SBDR_Metrics provides users with basic metrics about ScienceBase data releases in general, as well as within a given time period. This script can return data on the number of public, in-progress, and revised data releases, data releases by mission area and science center, and all of the above by a given time period. Note: users will only be able to see in-progress data releases for which they have read permissions, as in-progress data releases are not yet public. Additionally, there’s a section for quality control that can run checks for missing fields, including mission area, science center and publication date, and can identify problems, such as incorrect publication date, invalid DOIs, and public data releases that still have an in-progress tag in place.
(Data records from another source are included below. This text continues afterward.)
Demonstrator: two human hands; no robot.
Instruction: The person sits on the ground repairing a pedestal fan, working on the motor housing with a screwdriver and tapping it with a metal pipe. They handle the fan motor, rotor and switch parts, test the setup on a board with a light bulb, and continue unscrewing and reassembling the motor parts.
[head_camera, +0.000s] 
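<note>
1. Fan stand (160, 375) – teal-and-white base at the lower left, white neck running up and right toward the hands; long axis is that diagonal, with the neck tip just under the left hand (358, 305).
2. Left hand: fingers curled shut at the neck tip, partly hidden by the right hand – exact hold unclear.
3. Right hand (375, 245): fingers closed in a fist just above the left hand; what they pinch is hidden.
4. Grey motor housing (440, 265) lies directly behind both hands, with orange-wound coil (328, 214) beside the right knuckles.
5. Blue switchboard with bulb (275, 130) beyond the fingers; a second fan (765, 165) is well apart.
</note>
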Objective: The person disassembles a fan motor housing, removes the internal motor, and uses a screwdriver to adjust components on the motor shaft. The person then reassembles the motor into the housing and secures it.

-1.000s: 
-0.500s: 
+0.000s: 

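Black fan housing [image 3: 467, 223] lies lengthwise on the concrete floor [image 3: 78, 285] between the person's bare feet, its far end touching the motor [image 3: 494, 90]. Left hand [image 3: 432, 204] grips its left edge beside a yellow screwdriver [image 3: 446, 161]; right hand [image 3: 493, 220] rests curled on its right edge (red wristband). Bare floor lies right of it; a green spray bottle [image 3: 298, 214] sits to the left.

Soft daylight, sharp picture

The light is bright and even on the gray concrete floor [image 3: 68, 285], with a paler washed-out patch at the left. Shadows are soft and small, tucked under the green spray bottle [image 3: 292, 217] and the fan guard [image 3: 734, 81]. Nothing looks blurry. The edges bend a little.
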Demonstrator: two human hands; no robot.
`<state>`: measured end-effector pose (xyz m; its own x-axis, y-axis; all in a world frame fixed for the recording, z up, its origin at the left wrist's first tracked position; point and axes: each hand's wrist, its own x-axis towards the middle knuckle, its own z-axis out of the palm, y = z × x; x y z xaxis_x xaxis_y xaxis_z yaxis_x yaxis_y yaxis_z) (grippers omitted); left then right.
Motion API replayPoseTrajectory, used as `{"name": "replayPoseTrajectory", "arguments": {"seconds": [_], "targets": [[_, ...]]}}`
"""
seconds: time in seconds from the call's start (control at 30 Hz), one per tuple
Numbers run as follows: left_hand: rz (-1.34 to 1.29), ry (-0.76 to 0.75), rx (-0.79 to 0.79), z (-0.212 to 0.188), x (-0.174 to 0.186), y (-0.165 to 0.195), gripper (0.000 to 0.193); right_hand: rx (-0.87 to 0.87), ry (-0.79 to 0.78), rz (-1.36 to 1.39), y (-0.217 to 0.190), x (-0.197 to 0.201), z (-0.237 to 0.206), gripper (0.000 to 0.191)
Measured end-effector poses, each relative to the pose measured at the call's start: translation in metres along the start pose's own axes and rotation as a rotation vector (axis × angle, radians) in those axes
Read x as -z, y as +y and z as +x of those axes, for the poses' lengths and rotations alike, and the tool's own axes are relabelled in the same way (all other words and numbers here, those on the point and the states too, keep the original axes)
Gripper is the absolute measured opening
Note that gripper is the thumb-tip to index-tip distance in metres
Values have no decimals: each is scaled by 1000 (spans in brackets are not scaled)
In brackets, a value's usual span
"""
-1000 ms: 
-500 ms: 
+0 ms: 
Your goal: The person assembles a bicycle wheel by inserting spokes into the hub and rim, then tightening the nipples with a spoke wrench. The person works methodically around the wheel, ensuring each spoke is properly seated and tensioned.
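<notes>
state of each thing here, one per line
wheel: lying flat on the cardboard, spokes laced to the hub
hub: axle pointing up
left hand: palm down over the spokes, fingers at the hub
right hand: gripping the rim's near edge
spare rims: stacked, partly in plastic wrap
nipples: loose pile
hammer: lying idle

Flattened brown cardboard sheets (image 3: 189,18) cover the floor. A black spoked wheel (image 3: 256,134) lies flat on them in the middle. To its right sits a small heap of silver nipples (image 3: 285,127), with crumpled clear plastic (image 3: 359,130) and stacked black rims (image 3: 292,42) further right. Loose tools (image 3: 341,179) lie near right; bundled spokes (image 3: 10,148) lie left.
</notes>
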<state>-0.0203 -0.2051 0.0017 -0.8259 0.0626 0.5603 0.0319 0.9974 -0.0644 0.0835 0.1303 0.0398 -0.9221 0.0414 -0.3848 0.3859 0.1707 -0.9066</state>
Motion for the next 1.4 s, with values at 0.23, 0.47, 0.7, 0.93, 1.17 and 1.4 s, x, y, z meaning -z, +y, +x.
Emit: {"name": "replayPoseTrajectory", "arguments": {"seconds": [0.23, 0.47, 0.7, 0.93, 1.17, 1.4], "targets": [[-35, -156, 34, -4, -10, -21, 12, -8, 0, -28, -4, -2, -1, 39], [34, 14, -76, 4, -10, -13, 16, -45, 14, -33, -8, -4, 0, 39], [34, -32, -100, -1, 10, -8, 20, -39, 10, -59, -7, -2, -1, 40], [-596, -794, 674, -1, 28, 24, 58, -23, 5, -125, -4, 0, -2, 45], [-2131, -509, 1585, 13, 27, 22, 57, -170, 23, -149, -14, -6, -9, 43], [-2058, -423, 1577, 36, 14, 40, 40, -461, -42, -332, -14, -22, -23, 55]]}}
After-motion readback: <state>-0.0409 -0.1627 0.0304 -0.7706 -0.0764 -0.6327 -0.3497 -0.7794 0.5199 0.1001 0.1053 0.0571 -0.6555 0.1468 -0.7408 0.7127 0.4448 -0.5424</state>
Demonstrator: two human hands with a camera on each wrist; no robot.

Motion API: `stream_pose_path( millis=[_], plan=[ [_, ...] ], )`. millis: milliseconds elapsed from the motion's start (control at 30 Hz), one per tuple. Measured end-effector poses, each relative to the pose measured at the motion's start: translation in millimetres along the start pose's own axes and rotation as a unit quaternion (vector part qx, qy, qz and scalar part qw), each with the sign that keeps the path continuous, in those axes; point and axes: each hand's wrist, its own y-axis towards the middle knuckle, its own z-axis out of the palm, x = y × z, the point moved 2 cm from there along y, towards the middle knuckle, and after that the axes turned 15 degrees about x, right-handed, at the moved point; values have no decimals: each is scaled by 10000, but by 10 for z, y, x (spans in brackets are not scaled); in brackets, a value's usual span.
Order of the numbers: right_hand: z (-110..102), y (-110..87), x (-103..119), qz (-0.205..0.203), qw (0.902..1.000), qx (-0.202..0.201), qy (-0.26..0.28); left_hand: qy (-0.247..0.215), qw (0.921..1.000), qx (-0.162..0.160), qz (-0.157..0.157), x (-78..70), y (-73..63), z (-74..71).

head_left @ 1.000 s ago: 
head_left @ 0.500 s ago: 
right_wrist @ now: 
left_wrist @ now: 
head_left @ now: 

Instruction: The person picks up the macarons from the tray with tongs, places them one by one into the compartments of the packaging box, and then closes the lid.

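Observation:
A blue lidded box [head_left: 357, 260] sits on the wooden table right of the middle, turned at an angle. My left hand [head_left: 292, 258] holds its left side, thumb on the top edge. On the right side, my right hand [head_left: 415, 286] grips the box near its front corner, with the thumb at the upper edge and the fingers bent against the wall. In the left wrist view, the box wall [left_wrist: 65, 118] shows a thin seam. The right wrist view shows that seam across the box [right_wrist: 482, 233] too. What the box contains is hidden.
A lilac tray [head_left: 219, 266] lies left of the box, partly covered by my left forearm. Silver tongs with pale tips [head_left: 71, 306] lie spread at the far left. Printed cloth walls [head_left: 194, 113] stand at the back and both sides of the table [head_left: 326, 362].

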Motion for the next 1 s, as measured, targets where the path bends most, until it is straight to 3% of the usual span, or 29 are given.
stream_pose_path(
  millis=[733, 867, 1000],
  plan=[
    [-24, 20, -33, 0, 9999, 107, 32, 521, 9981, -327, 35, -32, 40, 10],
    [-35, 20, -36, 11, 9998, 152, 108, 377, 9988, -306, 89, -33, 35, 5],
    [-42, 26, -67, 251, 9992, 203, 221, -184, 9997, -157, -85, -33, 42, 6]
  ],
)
The ScienceCenterRevisionCode notebook allows users to see all revisions completed in ScienceBase for their science center within a given time period. Both scripts are simple and well-documented, and only require beginner’s knowledge of Python and Jupyter Notebooks. Find these notebooks at the SBDR team’s code repository.
Autofill IPDS Update
Do you find yourself entering information into the ScienceBase Data Release (SBDR) tool when you've already entered the same information into IPDS? A feature is now available in the SBDR tool to help streamline this process in ScienceBase for authors and data managers. Now, if a user enters an IPDS number associated with their data release and clicks on the autofill button, the information that has been entered into IPDS will auto-populate the SBDR tool form. Information including, but not limited to, authors and ORCIDs, title, and science center will be pulled into the SBDR tool. This feature will help reduce the amount of errors and the time allotted to input information.
Please note, we pull information back daily from IPDS at 5:20am CT, and are currently working to increase the number of times the information can be retrieved from IPDS.
Standardizing Publication Dates
To make a data release public, the SBDR team uses a Jupyter Notebook script that automatically runs through a set of steps that finalize the product. For example, the script moves a completed data release to a public folder, updates the read/write permissions, and adds the current date to the landing page as the publication date. One recent update to the Notebook is that it now overwrites the publication dates in attached .xml metadata files, ensuring that they match the publication date on the landing page.
This can save time for authors, especially if there are many child items with metadata records, or if authors don't know the publication date in advance. The publication date field in metadata records is displayed on USGS web pages via the Drupal content management system, so ensuring that metadata records have accurate, well-formatted publication dates can help standardize this field across systems.